▸ **Task requirements**: Copy out the data exactly, leaving the pictures behind.

[Start of section]

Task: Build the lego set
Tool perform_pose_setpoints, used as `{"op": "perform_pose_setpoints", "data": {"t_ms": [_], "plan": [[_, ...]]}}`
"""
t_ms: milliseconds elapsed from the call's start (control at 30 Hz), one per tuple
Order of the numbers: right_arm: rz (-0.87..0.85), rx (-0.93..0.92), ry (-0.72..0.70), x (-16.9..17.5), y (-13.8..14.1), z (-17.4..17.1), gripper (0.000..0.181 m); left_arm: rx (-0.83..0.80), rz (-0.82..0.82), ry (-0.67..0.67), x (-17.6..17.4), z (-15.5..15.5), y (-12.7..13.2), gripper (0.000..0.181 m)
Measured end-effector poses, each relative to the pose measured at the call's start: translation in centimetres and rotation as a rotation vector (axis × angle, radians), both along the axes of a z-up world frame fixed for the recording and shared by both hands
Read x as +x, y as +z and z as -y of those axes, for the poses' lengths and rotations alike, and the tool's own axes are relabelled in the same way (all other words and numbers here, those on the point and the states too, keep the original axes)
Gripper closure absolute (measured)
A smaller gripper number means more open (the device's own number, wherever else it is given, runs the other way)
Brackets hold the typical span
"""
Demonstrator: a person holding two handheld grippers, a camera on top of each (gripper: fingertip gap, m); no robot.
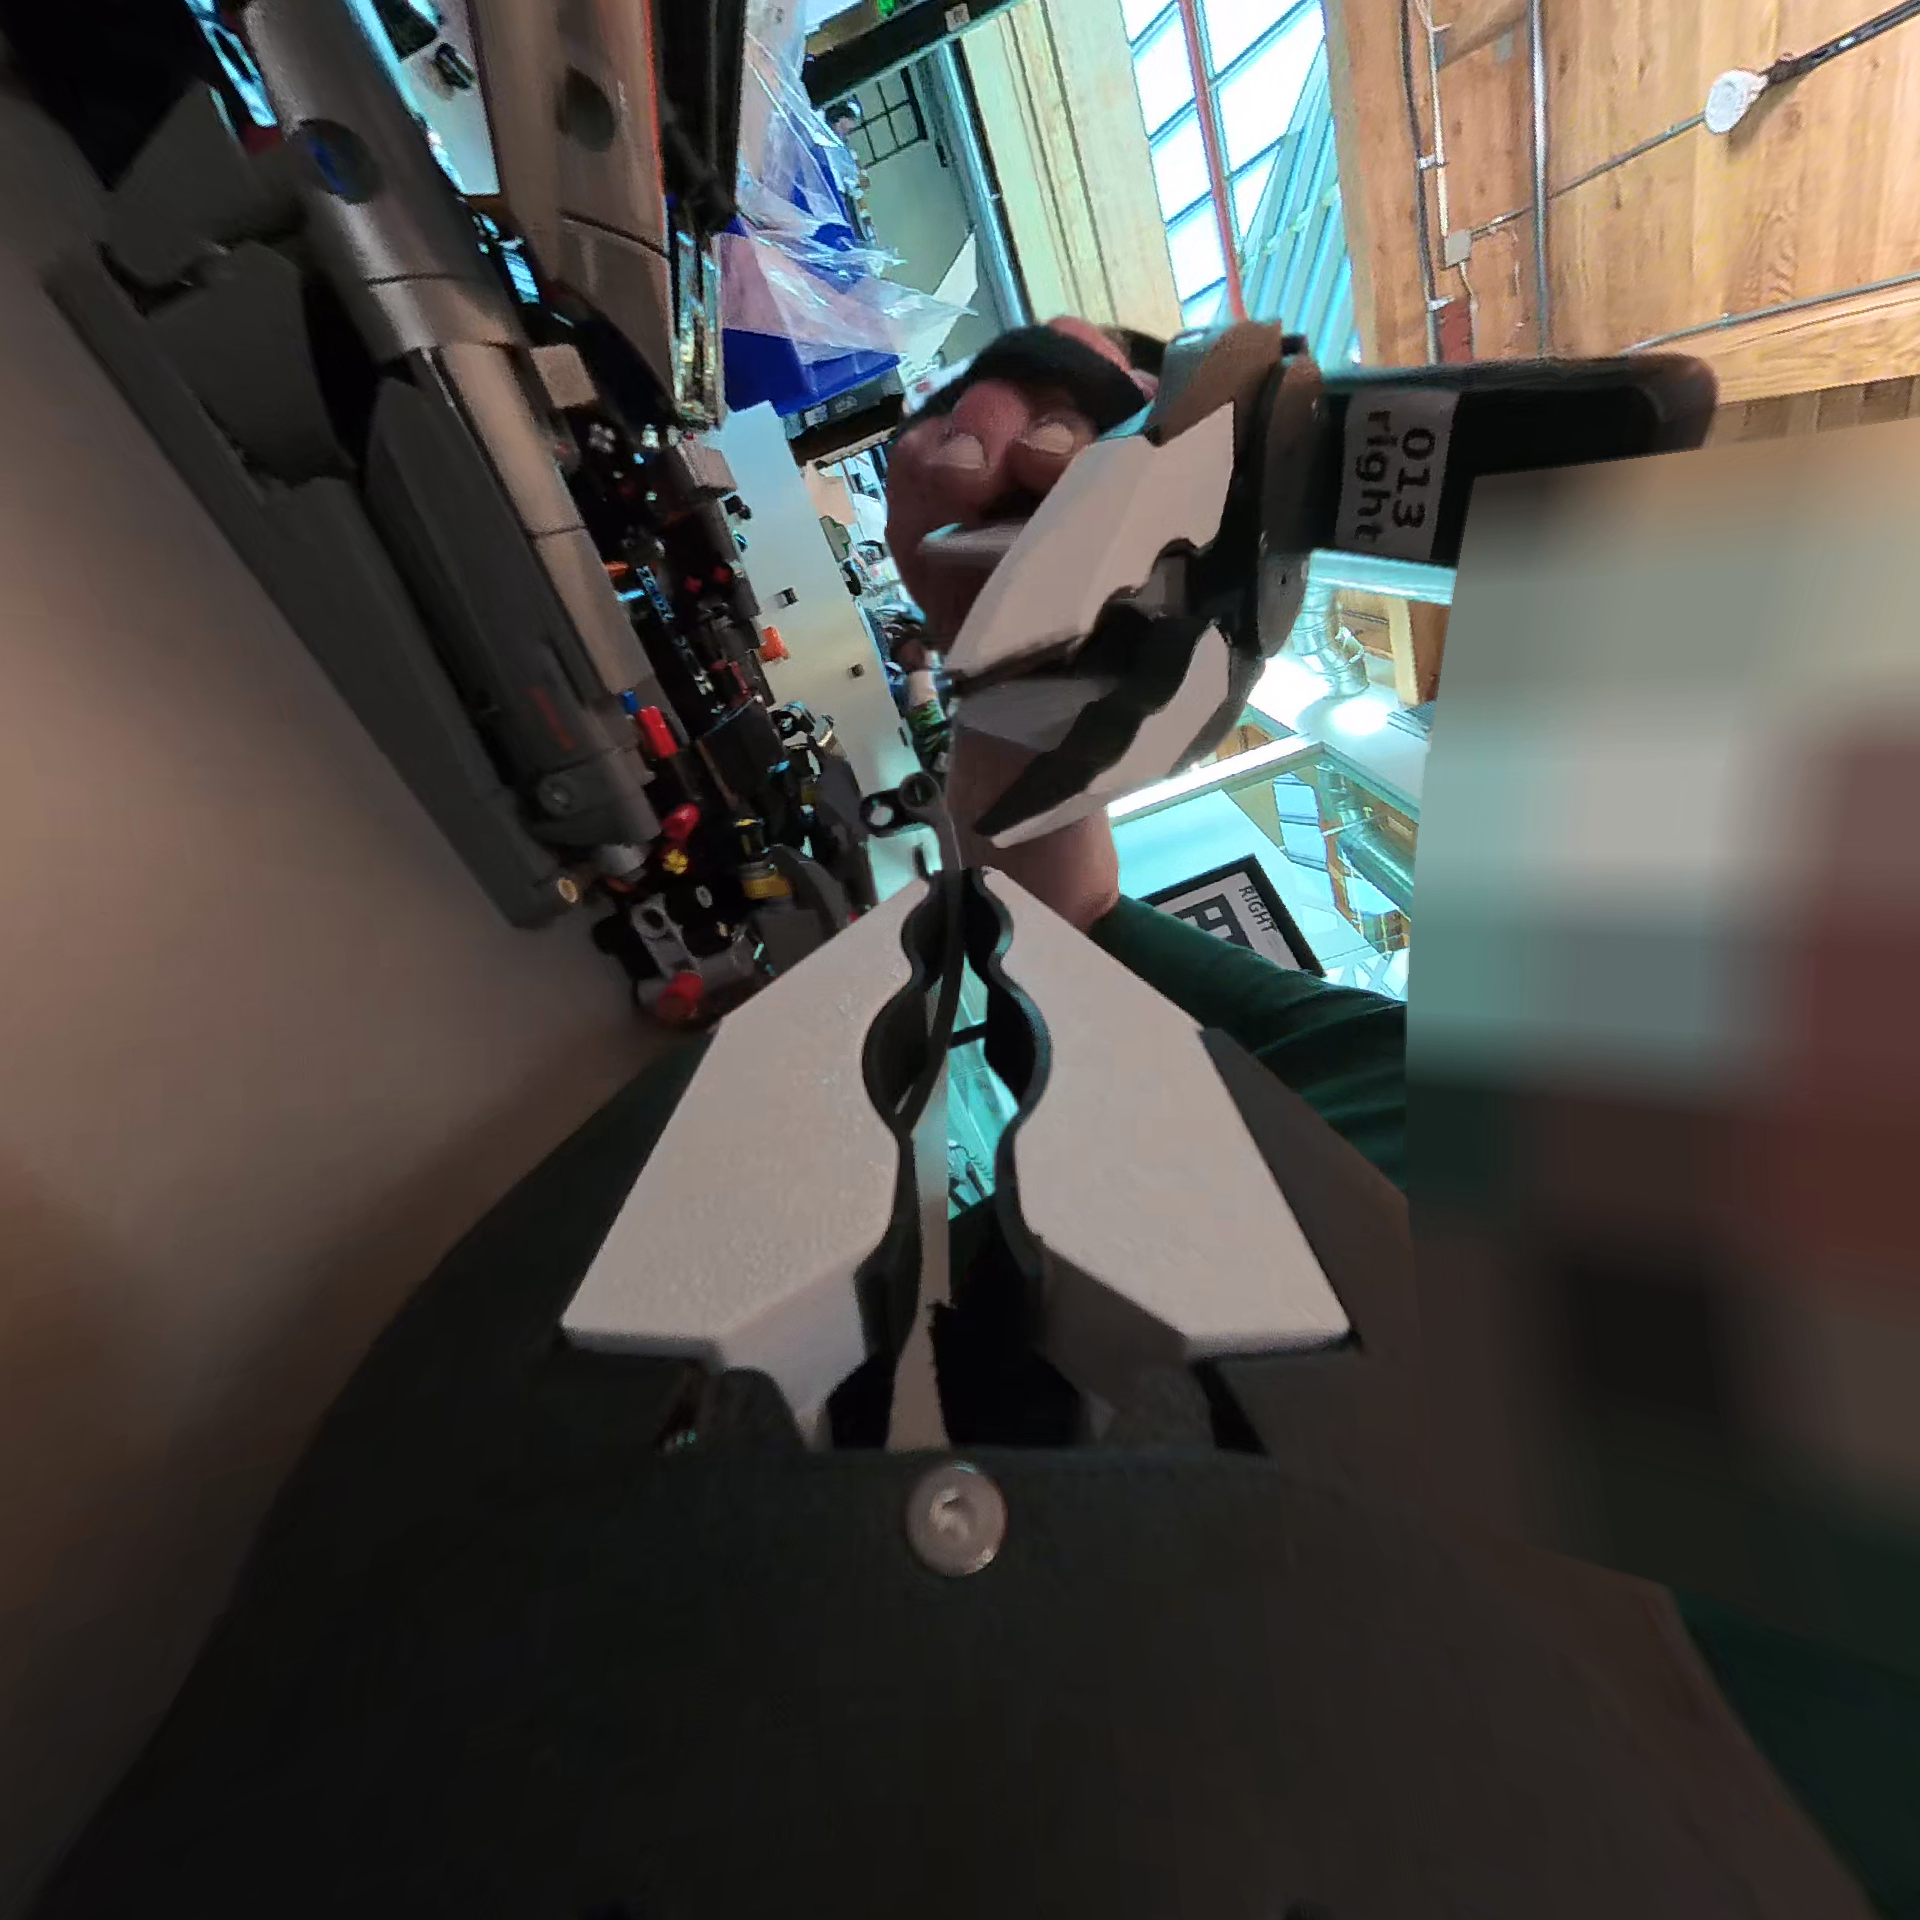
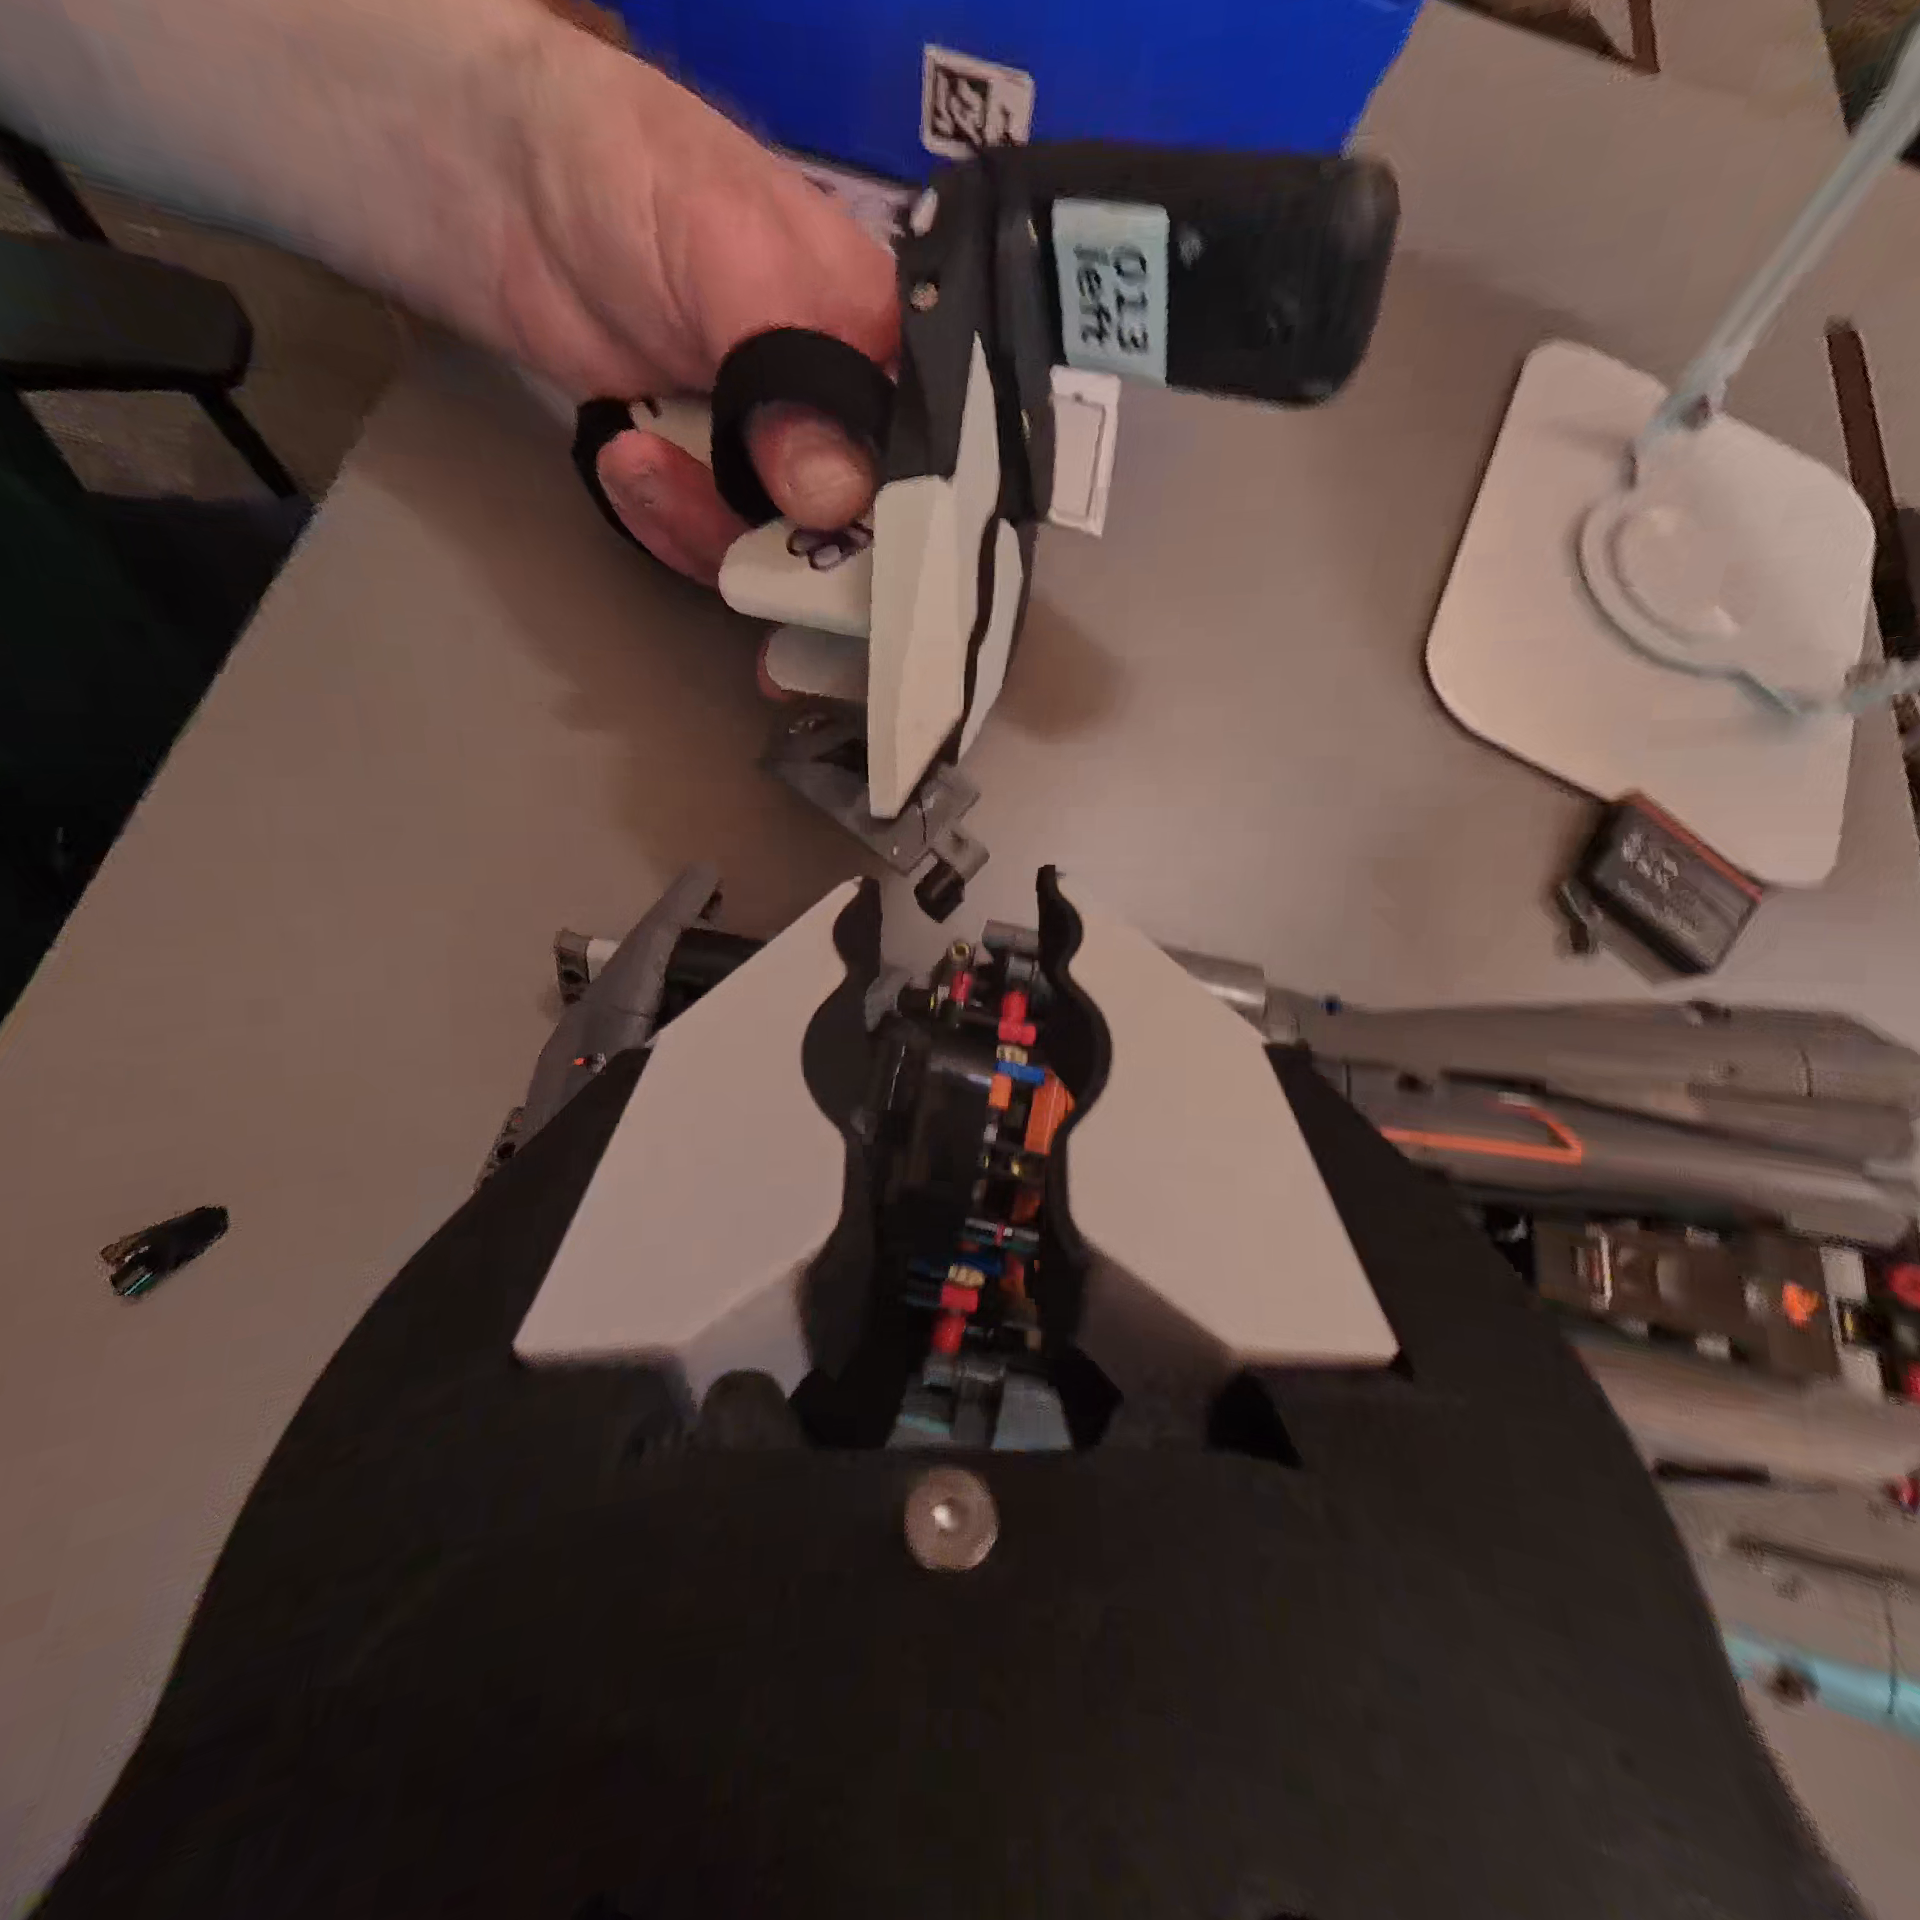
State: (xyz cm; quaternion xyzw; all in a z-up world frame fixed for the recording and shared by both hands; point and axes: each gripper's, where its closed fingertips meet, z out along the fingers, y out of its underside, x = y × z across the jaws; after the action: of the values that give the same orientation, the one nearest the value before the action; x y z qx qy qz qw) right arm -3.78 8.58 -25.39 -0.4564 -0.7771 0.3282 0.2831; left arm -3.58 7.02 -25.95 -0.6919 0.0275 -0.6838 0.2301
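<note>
We work at a plain grey table (image 2: 416, 727) in a room with timber-clad walls and tall windows. A blue box (image 2: 1143, 73) stands at the table's far edge.

The lego model (image 2: 1558, 1101) lies lengthwise on the table, a long grey body with an orange line along its side. Its open middle shows rows of red, blue and orange pins. We judge it is laid flat so that this open core faces us and can take further parts.

Just beyond the model's near end, the left tongs (image 1: 951, 883) are pinched narrow on a small black lego piece (image 1: 912, 810). The piece is thin, and its ringed end sticks out past the tips. Holding it at the very tips leaves that end free to be seated, and the grip is narrow because the part is slim. From the right wrist view some grey seems to be attached to the piece, but blur keeps us from telling its shape.

The right tongs (image 2: 951, 894) stand open with nothing between them. They hover directly over the exposed core, their tips near the held piece. We take this as readiness either to steady the model or to take over the piece. We cannot tell whether they touch the model.

Farther out, a loose dark part (image 2: 166, 1247) lies alone on the left of the table, well apart from the model. On the right sit a white lamp base (image 2: 1507, 644) and, just beside it, a small dark pack (image 2: 1652, 894).
</note>
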Motion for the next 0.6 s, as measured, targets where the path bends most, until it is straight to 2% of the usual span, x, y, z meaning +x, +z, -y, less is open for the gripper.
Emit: {"op": "perform_pose_setpoints", "data": {"t_ms": [167, 300, 433, 533, 600], "plan": [[0.058, -0.095, 0.182, -0.4, 0.2, 1.2, 0.161, 0.02, 0.062, -0.051, 0.2, 0.5, 1.2, 0.18], [0.085, -0.146, 0.27, -0.2, 0.5, 1.5, 0.165, 0.03, 0.088, -0.067, 0.2, 0.7, 1.5, 0.18], [0.072, -0.215, 0.304, -0.4, 1.3, 1.3, 0.166, 0.109, 0.07, -0.018, -0.2, 0.4, 2.3, 0.176], [0.048, -0.281, 0.318, -0.5, 1.7, 1.0, 0.167, 0.159, 0.042, 0.011, -0.6, 0.3, 2.7, 0.159], [0.04, -0.314, 0.323, -0.6, 1.8, 0.8, 0.166, 0.196, 0.022, -0.001, -0.5, 0.6, 2.7, 0.158]]}}
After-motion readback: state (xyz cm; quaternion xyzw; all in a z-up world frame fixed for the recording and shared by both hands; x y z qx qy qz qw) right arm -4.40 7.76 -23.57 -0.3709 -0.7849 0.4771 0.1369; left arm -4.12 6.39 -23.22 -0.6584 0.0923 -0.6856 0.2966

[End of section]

▸ **Task answer**:
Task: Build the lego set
Tool perform_pose_setpoints, used as `{"op": "perform_pose_setpoints", "data": {"t_ms": [_], "plan": [[_, ...]]}}`
"""
t_ms: milliseconds elapsed from the call's start (control at 30 Hz), one per tuple
Order of the numbers: right_arm: rz (-0.87..0.85), rx (-0.93..0.92), ry (-0.72..0.70), x (-16.9..17.5), y (-13.8..14.1), z (-17.4..17.1), gripper (0.000..0.181 m); left_arm: rx (-0.83..0.80), rz (-0.82..0.82), ry (-0.67..0.67), x (-17.6..17.4), z (-15.5..15.5), y (-12.7..13.2), gripper (0.000..0.181 m)
Measured end-effector poses, each relative to the pose measured at the call's start: translation in centimetres and rotation as a rotation vector (axis × angle, radians), both along the axes of a z-up world frame fixed for the recording and shared by both hands
Read x as +x, y as +z and z as -y of those axes, for the poses' lengths and rotations alike, and the tool's own axes are relabelled in the same way (all other words and numbers here, those on the point and the states too, keep the original axes)
Gripper closure absolute (measured)
A smaller gripper number means more open (the device's own number, wherever else it is given, runs the other way)
Brackets hold the typical span
"""
Demonstrator: a person holding two handheld grippers, a camera on top of each (gripper: fingertip gap, m); no robot.
State: (xyz cm; quaternion xyzw; all in a z-up world frame fixed for the recording and shared by both hands; point and axes: each gripper's, where its closed fingertips meet, z out along the fingers, y out of its underside, x = y × z across the jaws; after the action: of the values that give the same orientation, the one nearest the value before the action; x y z qx qy qz qw) right arm -3.78 8.58 -25.39 -0.4564 -0.7771 0.3282 0.2831; left arm -3.58 7.02 -25.95 -0.6919 0.0275 -0.6838 0.2301
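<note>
We work at a plain grey table (image 2: 416, 727) in a room with timber-clad walls and tall windows. A blue box (image 2: 1143, 73) stands at the table's far edge.

The lego model (image 2: 1558, 1101) lies lengthwise on the table, a long grey body with an orange line along its side. Its open middle shows rows of red, blue and orange pins. We judge it is laid flat so that this open core faces us and can take further parts.

Just beyond the model's near end, the left tongs (image 1: 951, 883) are pinched narrow on a small black lego piece (image 1: 912, 810). The piece is thin, and its ringed end sticks out past the tips. Holding it at the very tips leaves that end free to be seated, and the grip is narrow because the part is slim. From the right wrist view some grey seems to be attached to the piece, but blur keeps us from telling its shape.

The right tongs (image 2: 951, 894) stand open with nothing between them. They hover directly over the exposed core, their tips near the held piece. We take this as readiness either to steady the model or to take over the piece. We cannot tell whether they touch the model.

Farther out, a loose dark part (image 2: 166, 1247) lies alone on the left of the table, well apart from the model. On the right sit a white lamp base (image 2: 1507, 644) and, just beside it, a small dark pack (image 2: 1652, 894).
</note>
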Motion for the next 0.6 s, as measured, targets where the path bends most, until it is straight to 2% of the usual span, x, y, z meaning +x, +z, -y, less is open for the gripper.
Emit: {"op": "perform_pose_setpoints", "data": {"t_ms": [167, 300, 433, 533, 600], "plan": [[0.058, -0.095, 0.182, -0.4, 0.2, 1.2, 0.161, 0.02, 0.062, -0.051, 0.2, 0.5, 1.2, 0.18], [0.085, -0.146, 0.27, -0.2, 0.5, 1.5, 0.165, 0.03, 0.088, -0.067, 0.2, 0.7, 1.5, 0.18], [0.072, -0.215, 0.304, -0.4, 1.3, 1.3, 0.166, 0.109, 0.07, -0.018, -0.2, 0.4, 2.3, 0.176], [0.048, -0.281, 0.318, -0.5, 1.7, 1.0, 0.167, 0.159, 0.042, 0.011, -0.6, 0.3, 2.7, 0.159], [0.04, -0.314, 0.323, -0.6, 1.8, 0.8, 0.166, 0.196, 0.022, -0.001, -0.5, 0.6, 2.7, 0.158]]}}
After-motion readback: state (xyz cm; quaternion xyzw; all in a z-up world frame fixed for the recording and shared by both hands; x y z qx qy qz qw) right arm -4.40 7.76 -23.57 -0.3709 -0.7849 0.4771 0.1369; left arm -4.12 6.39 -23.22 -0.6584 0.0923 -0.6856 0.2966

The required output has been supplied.